さて、散歩がてら二駅くらい歩こうかと、どっちに向かうか考える。そして、帰り際に赤くなって怒った顔をしていた遥を思い出した。
思いがけずまた会えたというのに俺は失敗をしたのか。軽く叔母さんに話を合わせたが、遥は不快だったかもしれない。
俺は叔母さんの言葉に、ちょっとだけ、少しだけ本当にもらっても良いななんて思った。だが、ああいう話題は遥にとってデリケートな事だったのかもしれない。
あーあ、愛想尽かされたのはこういう所なのか。何だろう、デリカシーが無いって事なのかな…。
俺は劇場最寄りの駅とは違う方にとぼとぼと歩き出す。そこで後ろから声を掛けられた。帰ったはずの遥だ。
「…リオン!」
「あれ?どうしたの?」
「あのね…これ、渡しそびれたから」
そう言って遥は俺にメモを渡し、「叔母さんが変な事言ってごめんね、じゃあね」とだけ言って小走りに地下鉄の方に去って行った。
振り返りもせず走って行く後ろ姿を見送る。そして渡されたメモを見る。
え?
ドキッとした。
メモには遥の電話番号と、携帯とパソコンのメールアドレスが書いてあった。
これって…もしかして俺、連絡していいの?いや、連絡しろって事?え?
いや待てよ?あれか、内藤とか小山内とか、皆にも会いたいねって感じか?そうだよな。偶然会ったのが俺だから、俺に連絡先教えるしかないもんな。
うん、きっとそうだ。そう思っておこう。
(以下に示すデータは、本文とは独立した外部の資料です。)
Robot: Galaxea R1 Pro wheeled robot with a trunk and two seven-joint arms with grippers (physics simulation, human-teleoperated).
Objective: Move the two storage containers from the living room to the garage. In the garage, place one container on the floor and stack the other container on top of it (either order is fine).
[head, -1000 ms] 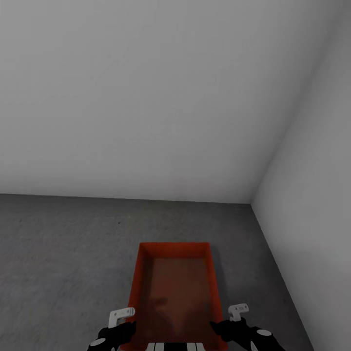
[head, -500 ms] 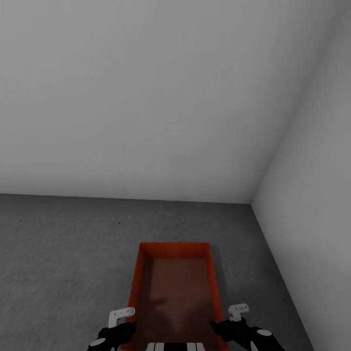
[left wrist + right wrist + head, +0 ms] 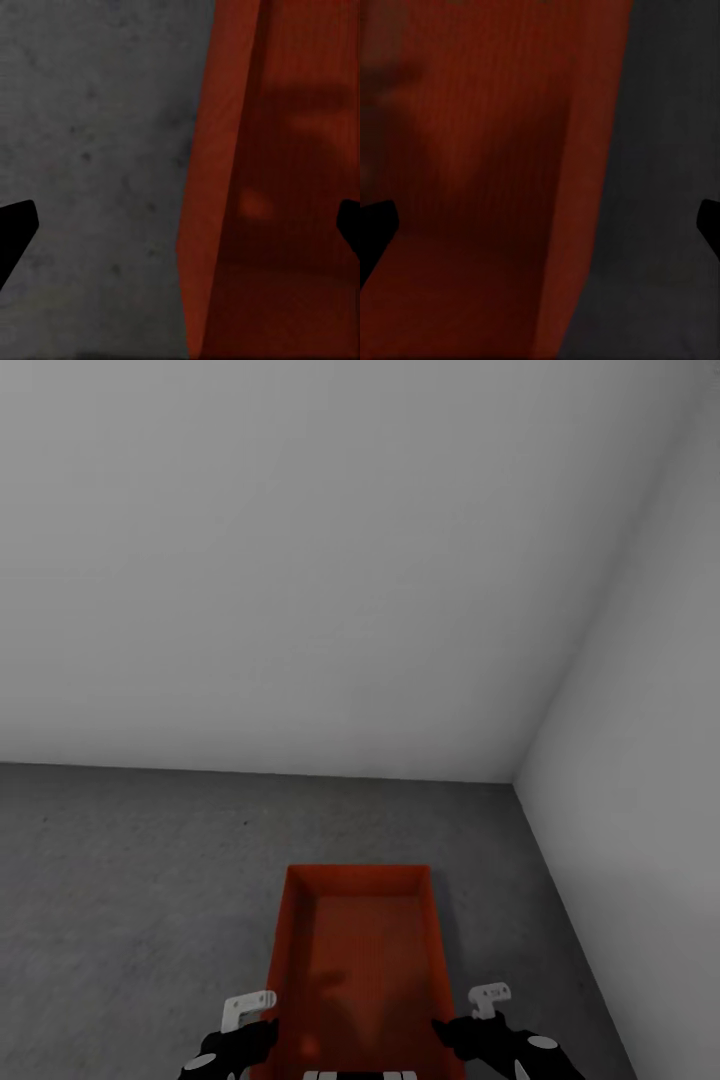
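One storage container (image 3: 358,960) between two pincers.

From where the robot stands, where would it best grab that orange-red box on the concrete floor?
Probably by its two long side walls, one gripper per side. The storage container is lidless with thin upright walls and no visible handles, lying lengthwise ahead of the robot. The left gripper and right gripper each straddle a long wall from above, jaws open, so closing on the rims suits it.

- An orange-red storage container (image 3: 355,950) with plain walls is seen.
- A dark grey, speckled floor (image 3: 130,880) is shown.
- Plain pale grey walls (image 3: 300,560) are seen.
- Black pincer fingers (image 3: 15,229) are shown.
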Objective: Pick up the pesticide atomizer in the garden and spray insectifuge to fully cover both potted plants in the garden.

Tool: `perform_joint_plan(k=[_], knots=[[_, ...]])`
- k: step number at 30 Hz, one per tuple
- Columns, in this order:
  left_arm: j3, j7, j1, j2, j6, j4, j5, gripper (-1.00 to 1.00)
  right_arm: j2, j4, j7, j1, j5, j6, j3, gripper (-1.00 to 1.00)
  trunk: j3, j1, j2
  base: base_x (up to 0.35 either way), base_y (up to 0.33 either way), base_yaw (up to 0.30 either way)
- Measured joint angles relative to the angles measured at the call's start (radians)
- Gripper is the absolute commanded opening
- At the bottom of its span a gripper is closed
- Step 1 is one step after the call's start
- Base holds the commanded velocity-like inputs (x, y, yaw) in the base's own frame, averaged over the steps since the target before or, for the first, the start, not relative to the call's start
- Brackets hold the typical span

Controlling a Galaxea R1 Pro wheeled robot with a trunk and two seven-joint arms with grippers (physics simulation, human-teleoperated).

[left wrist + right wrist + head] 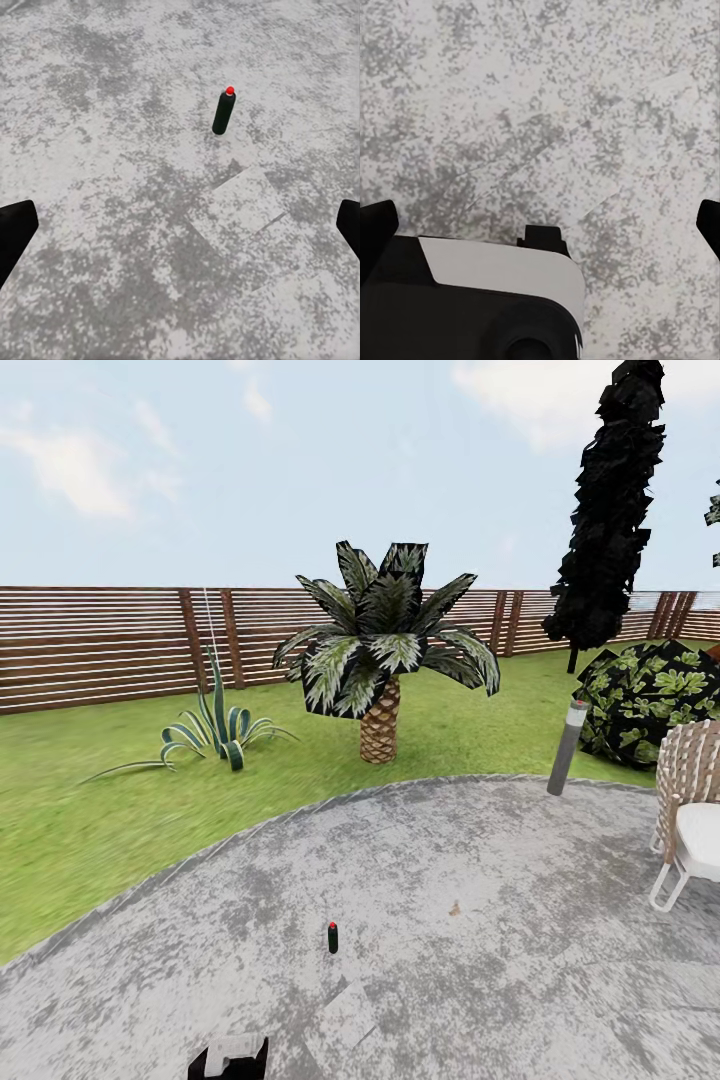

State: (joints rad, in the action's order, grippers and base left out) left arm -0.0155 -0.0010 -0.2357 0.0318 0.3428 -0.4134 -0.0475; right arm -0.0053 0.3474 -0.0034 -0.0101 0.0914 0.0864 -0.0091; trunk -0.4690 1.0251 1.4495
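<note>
Atomizer: the pesticide atomizer [333,937] stands upright on the grey stone patio [480,920], red top up, ahead of me and a little to my left; in the left wrist view [223,111] it is well beyond my fingertips.
Left fingers: my left gripper [180,232] is spread wide with nothing between the fingers; only the two dark tips show at the frame's sides, above bare stone.
Right fingers: my right gripper [540,225] is likewise apart and empty, hanging over the patio with part of my own body beneath it.
Stage: I judge this the approach; the pickup is not yet done.
Surroundings: lawn, a slatted fence [100,645], a striped agave [215,735], a palm [380,650], a grey lamp post [567,748] and a wicker chair [690,810].
Risk, tipping: the bottle is slender and freestanding, so a fingertip brushing it off-centre could topple it and send it rolling.
Risk, reach: it sits low on the ground, so I may close short of it.
</note>
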Motion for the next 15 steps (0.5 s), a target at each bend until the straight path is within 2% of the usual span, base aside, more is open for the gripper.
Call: perform_joint_plan(k=[15], knots=[[-0.001,0.000,0.000,0.000,0.000,-0.001,0.001,1.00,0.003,0.000,-0.003,0.000,0.000,0.000,0.000,1.00,0.000,0.000,0.000,0.000,0.000,0.000]])
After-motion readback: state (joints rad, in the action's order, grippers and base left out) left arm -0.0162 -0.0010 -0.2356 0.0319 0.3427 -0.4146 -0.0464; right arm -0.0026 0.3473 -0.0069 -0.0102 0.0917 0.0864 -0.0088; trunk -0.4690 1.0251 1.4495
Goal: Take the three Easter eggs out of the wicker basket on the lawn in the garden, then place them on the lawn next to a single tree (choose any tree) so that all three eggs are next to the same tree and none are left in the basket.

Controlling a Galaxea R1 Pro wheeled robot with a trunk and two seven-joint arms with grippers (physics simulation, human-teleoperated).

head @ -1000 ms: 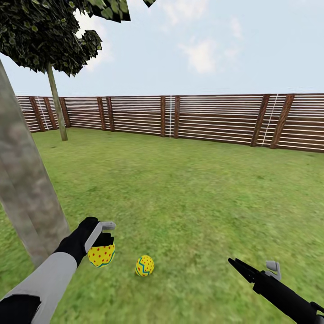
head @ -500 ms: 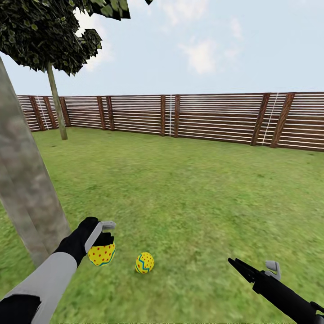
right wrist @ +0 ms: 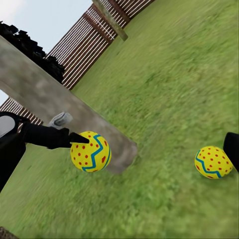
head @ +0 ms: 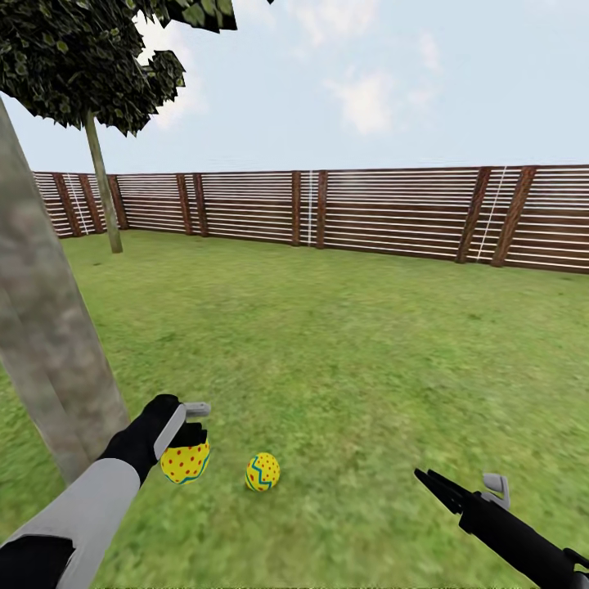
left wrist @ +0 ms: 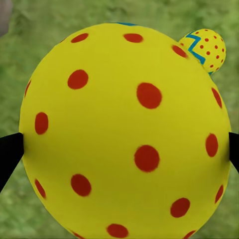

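1 dotted egg between left jaws, over lawn

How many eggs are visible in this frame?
2. One egg is held in the left gripper near the tree; the other egg lies on the lawn beside it.

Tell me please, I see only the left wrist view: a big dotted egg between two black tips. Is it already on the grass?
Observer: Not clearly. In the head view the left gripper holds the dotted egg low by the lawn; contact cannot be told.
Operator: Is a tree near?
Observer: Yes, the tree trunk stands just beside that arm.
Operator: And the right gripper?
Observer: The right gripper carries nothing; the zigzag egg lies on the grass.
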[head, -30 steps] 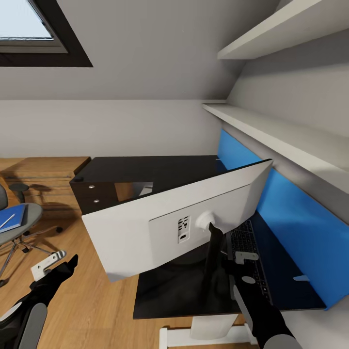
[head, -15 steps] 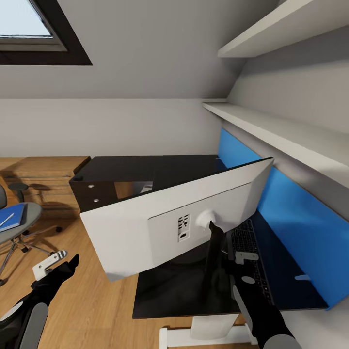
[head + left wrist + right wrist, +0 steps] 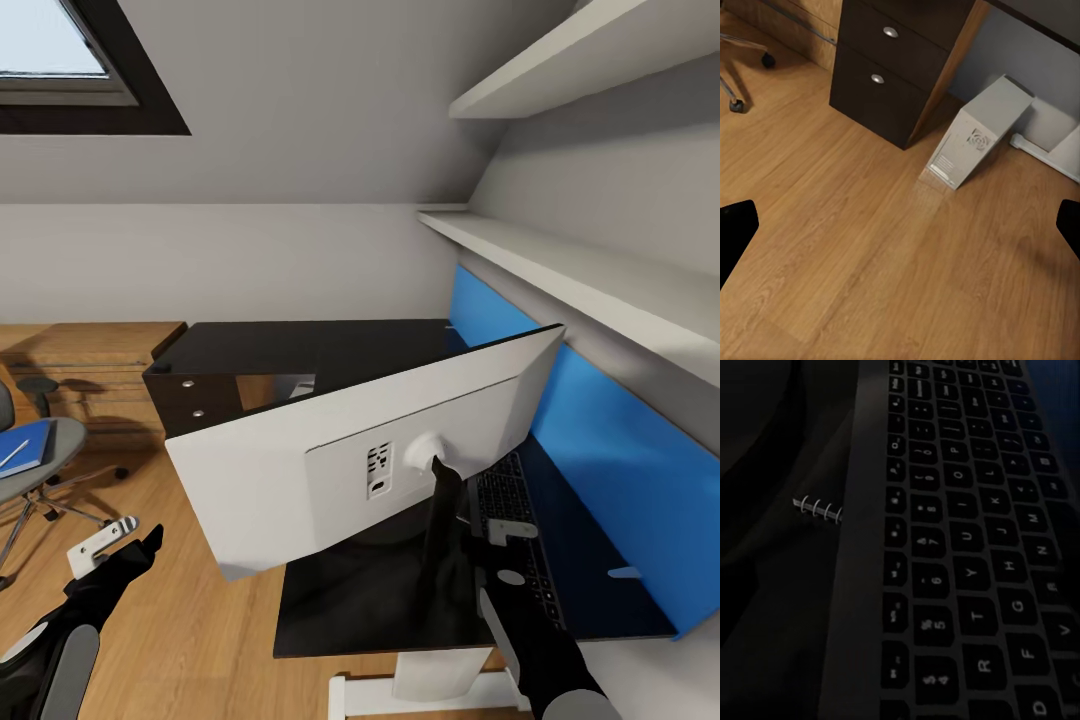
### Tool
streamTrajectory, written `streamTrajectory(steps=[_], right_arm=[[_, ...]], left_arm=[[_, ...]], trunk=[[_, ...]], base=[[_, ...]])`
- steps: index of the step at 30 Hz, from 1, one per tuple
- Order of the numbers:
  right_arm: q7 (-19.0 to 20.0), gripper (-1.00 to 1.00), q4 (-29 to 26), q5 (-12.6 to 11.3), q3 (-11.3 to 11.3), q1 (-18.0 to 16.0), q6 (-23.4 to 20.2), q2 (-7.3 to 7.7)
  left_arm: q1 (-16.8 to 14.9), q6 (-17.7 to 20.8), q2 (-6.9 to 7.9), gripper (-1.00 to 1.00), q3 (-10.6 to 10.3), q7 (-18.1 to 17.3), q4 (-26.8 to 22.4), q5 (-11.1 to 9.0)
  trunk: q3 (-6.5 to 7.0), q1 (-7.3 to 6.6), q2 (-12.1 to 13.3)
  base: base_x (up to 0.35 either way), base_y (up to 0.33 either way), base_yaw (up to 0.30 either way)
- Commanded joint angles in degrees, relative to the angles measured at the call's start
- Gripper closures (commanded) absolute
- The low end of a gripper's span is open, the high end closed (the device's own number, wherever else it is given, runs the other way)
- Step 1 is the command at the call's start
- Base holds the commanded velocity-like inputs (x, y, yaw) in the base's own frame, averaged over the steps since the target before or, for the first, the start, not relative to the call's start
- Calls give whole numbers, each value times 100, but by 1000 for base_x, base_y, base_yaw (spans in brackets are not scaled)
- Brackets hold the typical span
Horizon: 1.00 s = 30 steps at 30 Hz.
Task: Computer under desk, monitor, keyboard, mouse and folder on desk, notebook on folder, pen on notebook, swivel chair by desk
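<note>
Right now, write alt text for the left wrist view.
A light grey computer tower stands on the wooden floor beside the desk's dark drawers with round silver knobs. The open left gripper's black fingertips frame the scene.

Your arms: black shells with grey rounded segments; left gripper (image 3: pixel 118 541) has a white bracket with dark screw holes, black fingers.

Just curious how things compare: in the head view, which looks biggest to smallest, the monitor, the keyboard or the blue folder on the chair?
1. Light grey-backed wide monitor, nearest the camera.
2. Slim dark keyboard, partly hidden.
3. Flat blue folder, farther off and cropped.
</note>
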<state>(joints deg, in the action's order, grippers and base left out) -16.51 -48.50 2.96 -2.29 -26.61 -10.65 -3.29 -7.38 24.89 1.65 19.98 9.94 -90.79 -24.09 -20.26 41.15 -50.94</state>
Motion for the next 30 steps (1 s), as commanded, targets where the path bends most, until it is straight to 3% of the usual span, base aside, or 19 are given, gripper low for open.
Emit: streamTrajectory(steps=[1,10,30], right_arm=[[-33,-100,-10,37,-10,-2,-42,-5],[-102,-100,-10,46,-9,-2,-42,-13],[-107,-100,-10,47,-9,-2,-42,-7]], left_arm=[[-2,26,2,-100,-3,43,-9,-61],[-5,25,2,-100,-3,42,-9,-61],[-4,25,2,-100,-3,43,-9,-61]], trunk=[[-7,1,-5],[-7,1,-5],[-366,440,-808]], base=[[0,0,0],[0,0,0],[0,0,0]])
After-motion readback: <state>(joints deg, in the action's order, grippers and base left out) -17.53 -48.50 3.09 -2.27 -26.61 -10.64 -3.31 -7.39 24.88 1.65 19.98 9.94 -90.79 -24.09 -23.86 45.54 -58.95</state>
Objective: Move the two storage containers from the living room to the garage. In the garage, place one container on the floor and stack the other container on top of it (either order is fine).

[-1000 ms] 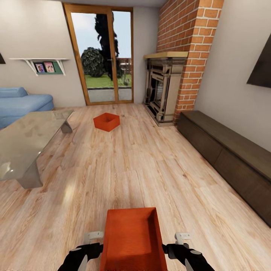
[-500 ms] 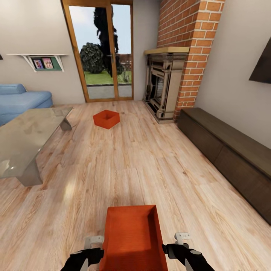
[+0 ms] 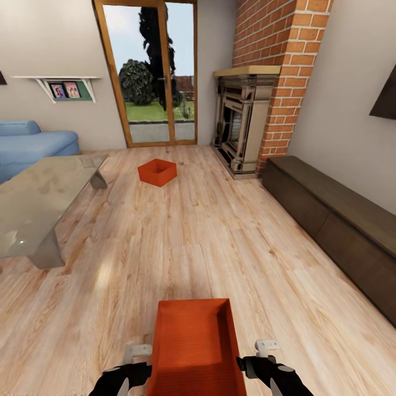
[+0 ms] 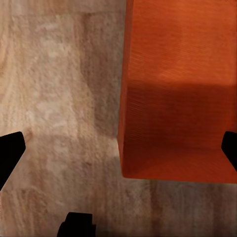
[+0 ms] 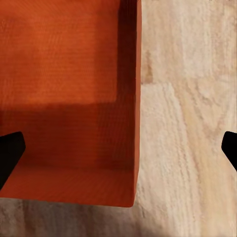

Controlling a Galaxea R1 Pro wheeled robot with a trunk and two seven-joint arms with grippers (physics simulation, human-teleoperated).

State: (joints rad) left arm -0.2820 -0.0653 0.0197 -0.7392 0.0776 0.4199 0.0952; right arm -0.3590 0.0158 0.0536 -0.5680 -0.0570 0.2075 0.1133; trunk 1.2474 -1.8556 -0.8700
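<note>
One orange-red storage container (image 3: 193, 346) lies close in front of me on the wood floor of the living room. My left gripper (image 3: 137, 355) is at its left wall and my right gripper (image 3: 265, 351) at its right wall. In the left wrist view the left gripper (image 4: 121, 148) straddles the container (image 4: 177, 98) wall with its fingers wide apart. The right gripper (image 5: 118, 150) is open across the opposite wall of the container (image 5: 69, 98). Whether the bin is lifted off the floor I cannot tell. The second storage container (image 3: 157, 172) sits far ahead near the glass doors.
A glass coffee table (image 3: 38, 203) stands at the left, with a blue sofa (image 3: 33, 146) behind it. A long dark low cabinet (image 3: 335, 214) runs along the right wall. The brick fireplace (image 3: 245, 126) and glass doors (image 3: 154, 77) are ahead.
The whole picture has shifted slightly, so the camera moved. The near container and both grippers keep almost the same place in the view.
</note>
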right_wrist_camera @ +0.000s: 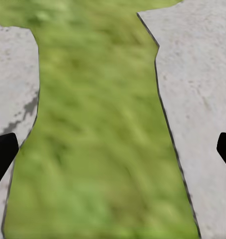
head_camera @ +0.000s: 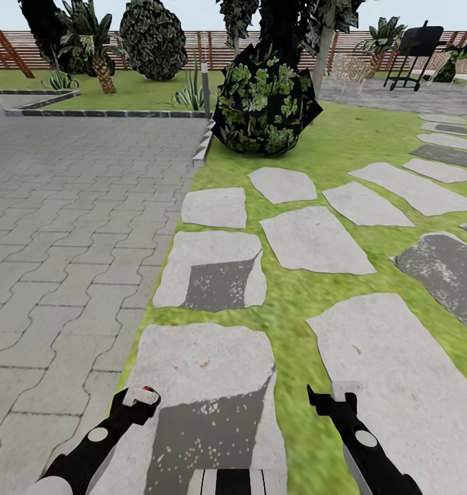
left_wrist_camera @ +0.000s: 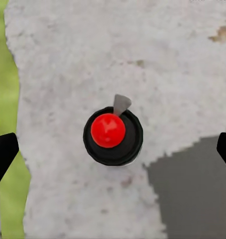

勘違いして舞い上がって嫌な思いさせたくはないし。
…とりあえず、俺の連絡先も送った方がいいか。うん、送るか。
そして俺はすぐに遥の連絡先を登録した。間違ってないよね?と何度も見直しながら登録をして、すぐに遥宛にメールを送った。
こうしてまた遥に連絡が取れる。一気に時が戻った、いや、埋まったような、ずっと閉じていた窓が開いて気持ちのいい風が入ってくる様な、そんな気がした。
俺は帰りに金のFramを買おうと決めた。女神に捧げる小さい花束も。
メールを送ってすぐに着信があったので、遥さん返事早っ!と思ったら、舞台に出てた友達からの「来てくれてありがとうございました!がんばりました!そんな頑張る俺を見ないでお前は客席の誰かを見ていた。知っているぞ」というお叱りメールでした。そうだよね、ステージから客席ってよく見えるんだよ。ごめんよう。